I read this story and thought of countless of others that I’ve read of Latino children who live in constant fear and anxiety of this happening to their families. Who hear their parents being called illegal or criminals. Who may feel shame in their parents’ accents or fear that they haven’t assimilated and how that may make them targets. Imagine going to school and trying to learn under that kind of pressure. And make no mistake, this attack on the Latino communities are purposeful. This type of dehumanizing tactics are meant to keep us down and to prevent us from succeeding. Not just to stop us from succeeding, but to beat us into submission.
I know children are resilient and Fatima shows this when she details her plan to finish school, go to college and then become an immigration attorney. But this burden is too much for a 13 year old and it’s our great shame that we weren’t able to stop this from happening. When we read stories like these and hear of other attacks aimed at our youth, we have to act.
The main thing is to remind our community that they are important. That they matter and we are willing to protect them. That means standing up against bad policies that are harming your community and youth of color. How do your local schools participate in the school to prison pipeline? How is the quality of education for students of color as a whole? As community members, and maybe even alumni of the school districts, you have a voice and can participate even if you’re young and child-free. How does the criminal justice system in your area treat youth? What are ways you can step in to mediate?
You should also make yourself known. I am forever a fan of Lebron James for his latest push to encourage young Black kids to pursue professional careers. But kids can’t know what goals they can reach if they don’t see themselves in those roles. Offer to speak at school events, join mentorship programs for young Latinxs students, encourage all the kids in your family to pursue higher Ed. and show them that you did it, so they can do it too.

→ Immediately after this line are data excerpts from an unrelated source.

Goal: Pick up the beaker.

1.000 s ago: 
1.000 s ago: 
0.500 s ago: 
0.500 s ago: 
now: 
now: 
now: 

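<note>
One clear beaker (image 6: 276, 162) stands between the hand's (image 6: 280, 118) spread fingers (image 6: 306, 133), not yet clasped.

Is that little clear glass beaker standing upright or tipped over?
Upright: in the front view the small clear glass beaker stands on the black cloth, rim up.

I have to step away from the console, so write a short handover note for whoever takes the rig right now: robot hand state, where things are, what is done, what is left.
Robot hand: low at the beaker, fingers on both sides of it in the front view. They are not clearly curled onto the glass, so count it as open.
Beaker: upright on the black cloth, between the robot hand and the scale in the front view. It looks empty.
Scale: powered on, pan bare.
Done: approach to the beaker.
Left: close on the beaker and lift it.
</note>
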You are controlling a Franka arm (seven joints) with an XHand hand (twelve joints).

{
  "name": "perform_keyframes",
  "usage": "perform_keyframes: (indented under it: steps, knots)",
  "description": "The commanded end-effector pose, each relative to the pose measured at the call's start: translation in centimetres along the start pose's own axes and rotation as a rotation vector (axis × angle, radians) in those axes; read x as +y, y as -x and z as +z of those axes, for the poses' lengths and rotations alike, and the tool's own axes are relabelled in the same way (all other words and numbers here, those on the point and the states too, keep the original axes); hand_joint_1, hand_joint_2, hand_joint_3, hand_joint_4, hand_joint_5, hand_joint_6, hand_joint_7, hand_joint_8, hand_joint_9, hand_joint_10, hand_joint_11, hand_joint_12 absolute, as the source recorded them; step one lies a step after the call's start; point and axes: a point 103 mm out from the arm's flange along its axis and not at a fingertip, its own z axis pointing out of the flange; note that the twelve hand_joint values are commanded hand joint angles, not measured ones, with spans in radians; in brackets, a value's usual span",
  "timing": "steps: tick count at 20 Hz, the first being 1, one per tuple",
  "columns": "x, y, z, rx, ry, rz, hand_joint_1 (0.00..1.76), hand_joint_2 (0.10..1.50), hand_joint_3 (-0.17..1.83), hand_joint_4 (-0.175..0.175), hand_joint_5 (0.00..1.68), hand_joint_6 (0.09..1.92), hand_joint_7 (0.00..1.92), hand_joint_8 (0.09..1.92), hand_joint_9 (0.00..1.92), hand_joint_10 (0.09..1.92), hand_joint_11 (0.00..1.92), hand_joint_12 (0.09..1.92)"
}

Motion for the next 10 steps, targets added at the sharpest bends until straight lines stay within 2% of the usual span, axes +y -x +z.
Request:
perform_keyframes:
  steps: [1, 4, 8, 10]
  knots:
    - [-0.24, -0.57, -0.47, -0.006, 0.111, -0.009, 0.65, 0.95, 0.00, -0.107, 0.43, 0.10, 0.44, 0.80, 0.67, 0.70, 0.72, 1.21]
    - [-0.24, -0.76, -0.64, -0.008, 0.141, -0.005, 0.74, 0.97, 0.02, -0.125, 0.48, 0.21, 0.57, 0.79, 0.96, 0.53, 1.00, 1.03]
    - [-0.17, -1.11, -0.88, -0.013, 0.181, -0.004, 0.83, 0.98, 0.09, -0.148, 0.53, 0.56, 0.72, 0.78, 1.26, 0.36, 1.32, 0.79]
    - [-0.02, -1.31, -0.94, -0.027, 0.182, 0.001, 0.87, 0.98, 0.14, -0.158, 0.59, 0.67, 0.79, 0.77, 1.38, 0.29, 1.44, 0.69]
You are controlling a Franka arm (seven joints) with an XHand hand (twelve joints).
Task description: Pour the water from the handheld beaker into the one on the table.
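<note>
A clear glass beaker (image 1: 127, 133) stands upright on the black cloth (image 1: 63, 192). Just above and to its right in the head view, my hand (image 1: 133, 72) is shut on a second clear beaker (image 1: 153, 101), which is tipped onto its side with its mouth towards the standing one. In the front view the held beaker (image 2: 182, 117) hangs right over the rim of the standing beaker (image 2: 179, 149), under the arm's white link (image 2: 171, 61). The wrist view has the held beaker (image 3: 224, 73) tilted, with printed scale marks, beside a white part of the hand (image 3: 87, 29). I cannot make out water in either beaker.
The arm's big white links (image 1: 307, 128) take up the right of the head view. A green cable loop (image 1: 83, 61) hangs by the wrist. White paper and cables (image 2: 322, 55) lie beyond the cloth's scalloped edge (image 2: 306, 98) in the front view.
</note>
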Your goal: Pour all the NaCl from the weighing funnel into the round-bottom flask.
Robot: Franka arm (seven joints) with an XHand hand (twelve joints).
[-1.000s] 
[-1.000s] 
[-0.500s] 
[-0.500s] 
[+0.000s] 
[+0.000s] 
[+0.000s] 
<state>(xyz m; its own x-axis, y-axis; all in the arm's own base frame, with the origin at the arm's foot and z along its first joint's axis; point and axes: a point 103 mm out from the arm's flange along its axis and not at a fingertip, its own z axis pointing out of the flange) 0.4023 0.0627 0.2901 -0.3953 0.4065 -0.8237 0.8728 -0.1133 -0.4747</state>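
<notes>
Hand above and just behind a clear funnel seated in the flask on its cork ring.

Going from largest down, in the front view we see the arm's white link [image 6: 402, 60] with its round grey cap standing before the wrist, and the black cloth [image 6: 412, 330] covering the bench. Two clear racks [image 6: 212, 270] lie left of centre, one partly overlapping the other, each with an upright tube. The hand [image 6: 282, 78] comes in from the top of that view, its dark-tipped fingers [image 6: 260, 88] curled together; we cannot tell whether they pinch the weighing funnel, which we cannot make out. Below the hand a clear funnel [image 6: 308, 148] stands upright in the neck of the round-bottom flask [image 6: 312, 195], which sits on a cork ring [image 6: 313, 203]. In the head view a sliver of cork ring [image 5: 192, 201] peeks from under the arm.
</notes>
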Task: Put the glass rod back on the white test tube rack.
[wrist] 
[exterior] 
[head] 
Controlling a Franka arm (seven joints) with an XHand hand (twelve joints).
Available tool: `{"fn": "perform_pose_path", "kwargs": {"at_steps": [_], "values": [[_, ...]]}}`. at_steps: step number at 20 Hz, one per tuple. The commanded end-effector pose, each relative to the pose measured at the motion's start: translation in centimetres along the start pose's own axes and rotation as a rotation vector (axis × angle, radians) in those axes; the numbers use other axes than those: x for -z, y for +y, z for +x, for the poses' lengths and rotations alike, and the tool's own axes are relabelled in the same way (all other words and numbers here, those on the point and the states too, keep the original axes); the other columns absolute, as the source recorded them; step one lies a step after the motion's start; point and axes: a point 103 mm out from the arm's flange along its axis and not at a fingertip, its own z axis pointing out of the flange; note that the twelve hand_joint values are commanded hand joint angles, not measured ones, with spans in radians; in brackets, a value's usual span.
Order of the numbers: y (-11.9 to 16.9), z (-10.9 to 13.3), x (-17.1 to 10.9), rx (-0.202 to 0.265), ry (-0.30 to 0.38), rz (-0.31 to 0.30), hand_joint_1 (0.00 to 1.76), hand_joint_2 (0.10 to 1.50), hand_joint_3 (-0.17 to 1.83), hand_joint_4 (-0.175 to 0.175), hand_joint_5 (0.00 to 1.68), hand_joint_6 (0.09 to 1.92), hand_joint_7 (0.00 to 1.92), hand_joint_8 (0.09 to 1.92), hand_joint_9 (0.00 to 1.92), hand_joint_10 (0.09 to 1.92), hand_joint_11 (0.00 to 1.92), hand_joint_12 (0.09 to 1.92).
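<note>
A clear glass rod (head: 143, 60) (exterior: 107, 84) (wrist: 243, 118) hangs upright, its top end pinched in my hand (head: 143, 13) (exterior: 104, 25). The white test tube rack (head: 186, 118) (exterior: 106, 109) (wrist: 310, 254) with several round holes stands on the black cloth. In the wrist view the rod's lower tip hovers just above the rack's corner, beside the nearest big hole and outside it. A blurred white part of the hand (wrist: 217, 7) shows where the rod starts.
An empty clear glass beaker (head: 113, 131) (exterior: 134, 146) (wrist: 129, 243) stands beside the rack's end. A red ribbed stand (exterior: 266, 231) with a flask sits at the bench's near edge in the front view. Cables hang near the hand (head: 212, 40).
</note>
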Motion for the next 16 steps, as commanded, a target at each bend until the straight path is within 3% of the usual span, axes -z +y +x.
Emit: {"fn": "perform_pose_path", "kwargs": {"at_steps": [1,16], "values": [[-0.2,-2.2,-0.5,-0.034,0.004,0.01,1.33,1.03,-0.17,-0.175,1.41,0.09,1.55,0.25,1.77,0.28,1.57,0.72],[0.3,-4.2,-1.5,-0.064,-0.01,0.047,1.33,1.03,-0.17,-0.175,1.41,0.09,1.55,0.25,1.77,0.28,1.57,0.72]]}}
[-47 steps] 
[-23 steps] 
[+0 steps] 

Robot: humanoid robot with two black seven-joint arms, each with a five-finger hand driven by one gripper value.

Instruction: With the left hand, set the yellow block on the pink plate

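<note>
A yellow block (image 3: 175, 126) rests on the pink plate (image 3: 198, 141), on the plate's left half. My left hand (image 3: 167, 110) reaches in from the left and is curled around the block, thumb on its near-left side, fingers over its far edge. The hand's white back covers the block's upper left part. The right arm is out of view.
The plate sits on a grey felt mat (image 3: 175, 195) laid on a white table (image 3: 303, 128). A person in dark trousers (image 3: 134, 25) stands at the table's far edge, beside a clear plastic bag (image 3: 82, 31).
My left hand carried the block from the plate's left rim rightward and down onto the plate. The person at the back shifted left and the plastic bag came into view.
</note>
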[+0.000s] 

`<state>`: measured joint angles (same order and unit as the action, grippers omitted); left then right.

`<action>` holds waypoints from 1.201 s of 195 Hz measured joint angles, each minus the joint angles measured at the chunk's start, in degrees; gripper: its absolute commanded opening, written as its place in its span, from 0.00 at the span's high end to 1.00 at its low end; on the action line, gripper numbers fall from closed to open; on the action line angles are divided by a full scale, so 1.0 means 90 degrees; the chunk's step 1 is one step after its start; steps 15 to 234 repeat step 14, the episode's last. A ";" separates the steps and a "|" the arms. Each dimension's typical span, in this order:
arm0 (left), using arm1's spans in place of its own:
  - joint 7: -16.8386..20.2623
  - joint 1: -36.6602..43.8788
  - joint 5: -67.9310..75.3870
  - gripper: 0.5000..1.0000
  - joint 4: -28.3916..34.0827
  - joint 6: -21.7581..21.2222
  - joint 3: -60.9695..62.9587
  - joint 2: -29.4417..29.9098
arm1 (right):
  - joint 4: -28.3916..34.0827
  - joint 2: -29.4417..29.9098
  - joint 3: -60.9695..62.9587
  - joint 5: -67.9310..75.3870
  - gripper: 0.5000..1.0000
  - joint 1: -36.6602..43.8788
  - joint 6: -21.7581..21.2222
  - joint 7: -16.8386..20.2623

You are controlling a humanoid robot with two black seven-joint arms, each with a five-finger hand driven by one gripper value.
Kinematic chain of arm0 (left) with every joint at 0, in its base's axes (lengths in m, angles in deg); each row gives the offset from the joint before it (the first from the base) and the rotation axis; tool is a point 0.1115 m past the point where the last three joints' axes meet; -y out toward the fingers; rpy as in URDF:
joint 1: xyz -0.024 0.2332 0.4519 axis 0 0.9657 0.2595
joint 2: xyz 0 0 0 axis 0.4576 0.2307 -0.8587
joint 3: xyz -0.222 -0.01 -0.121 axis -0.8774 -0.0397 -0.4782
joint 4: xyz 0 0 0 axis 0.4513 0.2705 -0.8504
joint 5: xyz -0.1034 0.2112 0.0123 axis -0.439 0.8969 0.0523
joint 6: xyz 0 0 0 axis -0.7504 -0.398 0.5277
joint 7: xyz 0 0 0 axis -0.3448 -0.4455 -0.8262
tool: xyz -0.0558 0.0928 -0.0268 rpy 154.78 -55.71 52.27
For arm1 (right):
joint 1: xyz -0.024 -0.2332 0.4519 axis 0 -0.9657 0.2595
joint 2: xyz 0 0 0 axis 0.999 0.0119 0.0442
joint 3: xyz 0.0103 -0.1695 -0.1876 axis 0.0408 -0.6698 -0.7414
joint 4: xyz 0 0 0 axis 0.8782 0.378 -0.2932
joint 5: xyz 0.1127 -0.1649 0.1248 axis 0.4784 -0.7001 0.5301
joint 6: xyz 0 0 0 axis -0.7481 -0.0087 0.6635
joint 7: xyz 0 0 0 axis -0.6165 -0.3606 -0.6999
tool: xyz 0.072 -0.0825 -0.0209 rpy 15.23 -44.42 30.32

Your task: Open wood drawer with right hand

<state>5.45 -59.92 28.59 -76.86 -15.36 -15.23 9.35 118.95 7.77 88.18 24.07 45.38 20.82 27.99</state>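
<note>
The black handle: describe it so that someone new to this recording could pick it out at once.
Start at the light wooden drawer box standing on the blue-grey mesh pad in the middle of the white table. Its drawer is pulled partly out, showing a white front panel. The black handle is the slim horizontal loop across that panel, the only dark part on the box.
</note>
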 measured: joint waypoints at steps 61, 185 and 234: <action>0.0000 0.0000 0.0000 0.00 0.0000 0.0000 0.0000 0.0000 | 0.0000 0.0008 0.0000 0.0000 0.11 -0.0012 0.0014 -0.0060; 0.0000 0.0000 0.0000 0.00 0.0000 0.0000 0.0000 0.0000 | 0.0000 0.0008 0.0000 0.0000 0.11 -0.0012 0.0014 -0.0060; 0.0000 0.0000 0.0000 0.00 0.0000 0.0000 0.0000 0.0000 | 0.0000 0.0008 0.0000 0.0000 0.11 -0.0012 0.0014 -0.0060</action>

Finally, we have to address the trauma we experience. Trauma is deep, it’s long-lasting, and it’s inter-generational. Families who are ripped apart don’t experience the impact in a vacuum. We will all feel the sting because we will now have children and families pushed into poverty, forced to leave our communities, or stay with us while having to cope with these tremendous losses. Maybe it’s even happening in your own family. Or maybe you’re running ragged trying to fight against this. It’s so important to acknowledge when we’re not feeling right. To allow ourselves to take a break, and to most importantly, seek out help when we need it.